A NIGHT IN THE RYUKYUS
For about 5 nites in a row, this past week, we have been forced from a snug
sleep, at 0200, because of a few selfish
Japs, who couldn't sleep themselves, decided to come over and bother us. During
this time the new 3-ply wood mess hall
was undergoing construction (day & nite
shifts) and when it approached 0200 the
flood lights were cautiously switched off.
Like magic, things began to happen.......
first the whining moan of sirens, a few
moments of deathly quiet, then the
muffled pumpumpumpum of ack ack in the distance...getting closer...searchlites stab
the sky, focus for a moment, crisscross,
then the droning, diving sound of a lone plane...big guns now belch nearby and the
ground heaves...the sky is a mass of rapid, misty puffs of orange...the searchlites
disperse...there are more planes
to the left, then a swoosh and a heavy thud...bombs we guess...but, aren't certain. In the meantime, men leap from sacks with eyes like frosted glass, jump into waiting shoes, pull on a helmet and make
for the nearest hole or ditch. Some failing to reach a hole, attribute their difficulties to tent ropes...which in some
extreme cases have strung a man up for
the nite or knocked him silly. There is
little time for adjustment, for hunks of
falling shrapnel can be heard clinking on
the mess hall roof. Sgt. Howe found a nice
hunk on his pillow...it dropped thru his tent
& mosquito net while he was outside.
GRAPEVINE ---By X-2
VICTORY WHISKERS: The very latest in the
squadron is the goatee. So far "Air Corps"
Tilghman, Johnny Ivanick, Otto Schlick, Strum DeVore, "Big Bill" Butto and a few
other upstarts are being sports about
the thing.
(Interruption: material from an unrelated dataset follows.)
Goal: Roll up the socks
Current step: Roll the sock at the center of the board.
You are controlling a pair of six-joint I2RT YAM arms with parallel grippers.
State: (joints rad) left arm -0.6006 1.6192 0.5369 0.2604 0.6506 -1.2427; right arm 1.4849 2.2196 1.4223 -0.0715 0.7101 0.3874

It is suggested here
that
these Victory Whiskers become a part of the 3rd's insignia.
SHIPS, SHIPS, SHIPS, SHIPS, SHIPS, SHIPS: Now that the war's over, for all practical purposes, the anxiety to get home
is tense, going on elevenths. According
to Navy and Maritime blah blah, they
have enough ships to reach the moon. We
shall soon see. OUR main interest
is
that at least a quarter of that number will be used to span the Pacific...with
us on them and going damn
fast.
ANOTHER BEER: We are now officially credited with the Ryukyus Campaign...which
means another bronze star and another 5˘
free beer. This addition makes the 4th
battle star that the original 3rd can
proudly show their womenfolk, their kiddies (if any) and the bartender. [According to the letter of September 13, 1945: “My squadron had the campaign star for the Ryukyus taken away. It seems that we didn’t get there soon enough. Getting bombed every night didn’t mean anything, so says the Army ‘big-shots.’” - Ed.] We also
have a bronze star to clasp on the Philippine Liberation Medal for engaging
Yamishita's paratroopers.
HERCULES: Lew Carter has now accomplished what Larry Theobald has been trying to
do for the last three years--knock hell
out of everybody with the old fists. The massacre came about during the V-J Surrender preliminaries...it was after midnight...the mess hall was jumping...Jap
gas cocktails were being sold in double
and triple shots. This was a tropic-toughened veteran's celebration....no handshakes--civilian stuff...no holds
barred....blood on the floor could be
the only token of a good time had....Then Atomic Lew broke loose...in a
few minute's time he had cleaned the mess
hall. Larry, your boasts are meaningless now....we have found a man that
can do it.
C.D. Horn can be heard whistling these
days. A good sign of better things to come.